Pinto and Silverman’s bill would replace the current 13-person board of commissioners with a nine-member board, maintaining three seats for voucher recipients or public housing residents, selected by elections. Two members would have extremely low-income housing finance or development experience, two with extremely low-income housing management experience, a legal services advocate, and a financial compliance expert. The board would be required to seek input from the existing Resident Advisory Council on any resolutions that affect a wide range of housing issues — from rental assistance to housing quality to redevelopment. It would also be required to report twice annually to the council, with a detailed report on wait lists, vacant unit turnover, instances of crime, and distribution of rent vouchers.
“Our public housing residents, voucher holders, and constituents deserve transparency, input, and our sustained commitment to comprehensive reforms that make certain our public housing authority delivers safe and decent housing to extremely and very low-income residents,” Pinto said.
Meanwhile, Bowser and Mendelson’s legislation proposed shrinking the board to a seven-member “stabilization and reform” board, as DCHA attempts to recover from the scathing federal audit, which outlined numerous failures in the agency’s management. The 72-page report, released in October by the U.S. Department of Housing and Urban Development, found that DCHA is not maintaining units in “decent, safe, and sanitary condition,” doesn’t manage an updated list of residents waiting for housing, and cannot accurately account for vacant units, among many other issues. The audit directed some of the blame to DCHA’s board of directors, accusing the seven members that were appointed by or serve Bowser of voting as a group “without individual of the action requested,” and asked that all members undergo extensive training on public management.

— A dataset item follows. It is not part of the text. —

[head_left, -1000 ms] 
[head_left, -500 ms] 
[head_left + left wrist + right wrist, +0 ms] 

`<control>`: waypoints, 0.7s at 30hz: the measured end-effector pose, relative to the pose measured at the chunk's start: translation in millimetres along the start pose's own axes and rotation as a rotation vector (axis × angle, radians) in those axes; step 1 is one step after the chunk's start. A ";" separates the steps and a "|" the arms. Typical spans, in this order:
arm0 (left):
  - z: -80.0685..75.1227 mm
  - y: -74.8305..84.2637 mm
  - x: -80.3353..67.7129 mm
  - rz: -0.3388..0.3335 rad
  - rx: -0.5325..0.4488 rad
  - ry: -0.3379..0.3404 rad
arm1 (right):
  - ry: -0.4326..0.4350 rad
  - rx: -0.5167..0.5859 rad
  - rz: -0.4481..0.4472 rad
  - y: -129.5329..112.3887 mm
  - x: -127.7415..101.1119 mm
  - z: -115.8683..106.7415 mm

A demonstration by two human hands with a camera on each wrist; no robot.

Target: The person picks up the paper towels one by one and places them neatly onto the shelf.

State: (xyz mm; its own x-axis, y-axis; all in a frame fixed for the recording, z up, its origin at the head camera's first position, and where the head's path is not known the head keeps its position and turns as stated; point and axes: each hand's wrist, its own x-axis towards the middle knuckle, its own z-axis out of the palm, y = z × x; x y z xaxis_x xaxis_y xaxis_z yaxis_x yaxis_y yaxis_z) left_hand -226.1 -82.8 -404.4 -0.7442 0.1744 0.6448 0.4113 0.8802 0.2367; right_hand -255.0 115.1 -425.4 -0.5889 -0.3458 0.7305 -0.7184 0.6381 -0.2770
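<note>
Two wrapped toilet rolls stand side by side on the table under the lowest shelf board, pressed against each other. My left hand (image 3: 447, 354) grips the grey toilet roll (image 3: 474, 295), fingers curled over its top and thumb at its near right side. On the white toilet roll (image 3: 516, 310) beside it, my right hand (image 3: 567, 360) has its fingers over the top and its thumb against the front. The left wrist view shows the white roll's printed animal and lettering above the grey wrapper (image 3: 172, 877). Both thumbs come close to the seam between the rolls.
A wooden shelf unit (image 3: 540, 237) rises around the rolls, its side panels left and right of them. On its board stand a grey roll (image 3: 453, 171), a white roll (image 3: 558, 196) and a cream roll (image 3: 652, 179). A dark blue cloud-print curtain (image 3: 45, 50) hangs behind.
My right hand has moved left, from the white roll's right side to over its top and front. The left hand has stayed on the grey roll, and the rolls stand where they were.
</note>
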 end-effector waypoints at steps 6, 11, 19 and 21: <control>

Bowser and Mendelson’s proposal would remove all but two of the board’s current members, both Bowser or Mendelson appointees: finance and investment specialist Melissa Lee and affordable housing advocate Raymond Skinner. Under the current board structure, Bowser nominates six of the members, and her Deputy Mayor of Economic Planning and Development, John Falcicchio, serves as a seventh member. The emergency legislation would have removed the three designated members who are supposed to live in public housing, and replaced them with a single representative of an umbrella organization of public housing resident councils — a move characterized as a “hostile takeover” by some housing advocates.
“I have talked to public housing experts, people who live in public housing, who rely on the public housing authority for vouchers, legal services experts…everyone who has reached out me or I’ve talked to who has an up close view of the housing authority is against the emergency legislation proposed by the mayor and the chairman,” Silverman said. “And that is because they believe there needs to be input and a much more comprehensive approach to reform the DCHA.”
Despite the fact that the legislation won’t actually go anywhere this year, Silverman said she and Pinto introduced it now — ahead of next week’s vote — to show that while the issue is pressing, there are alternatives to Bowser and Mendelson’s proposed emergency legislation.
“Certainly there’s an urgency in addressing the dysfunction at DCHA, but we need to get it right and we need to make sure that voices are heard,” Silverman said. “And it concerns me when those who’ve had an up close view of the DCHA — whether it’s the public housing finance experts, those who live in public housing, those legal services providers who represent public housing, the attorney general, all these folks have have reservations about the distillation proposed by the mayor and chairman. And I think that should give us pause.”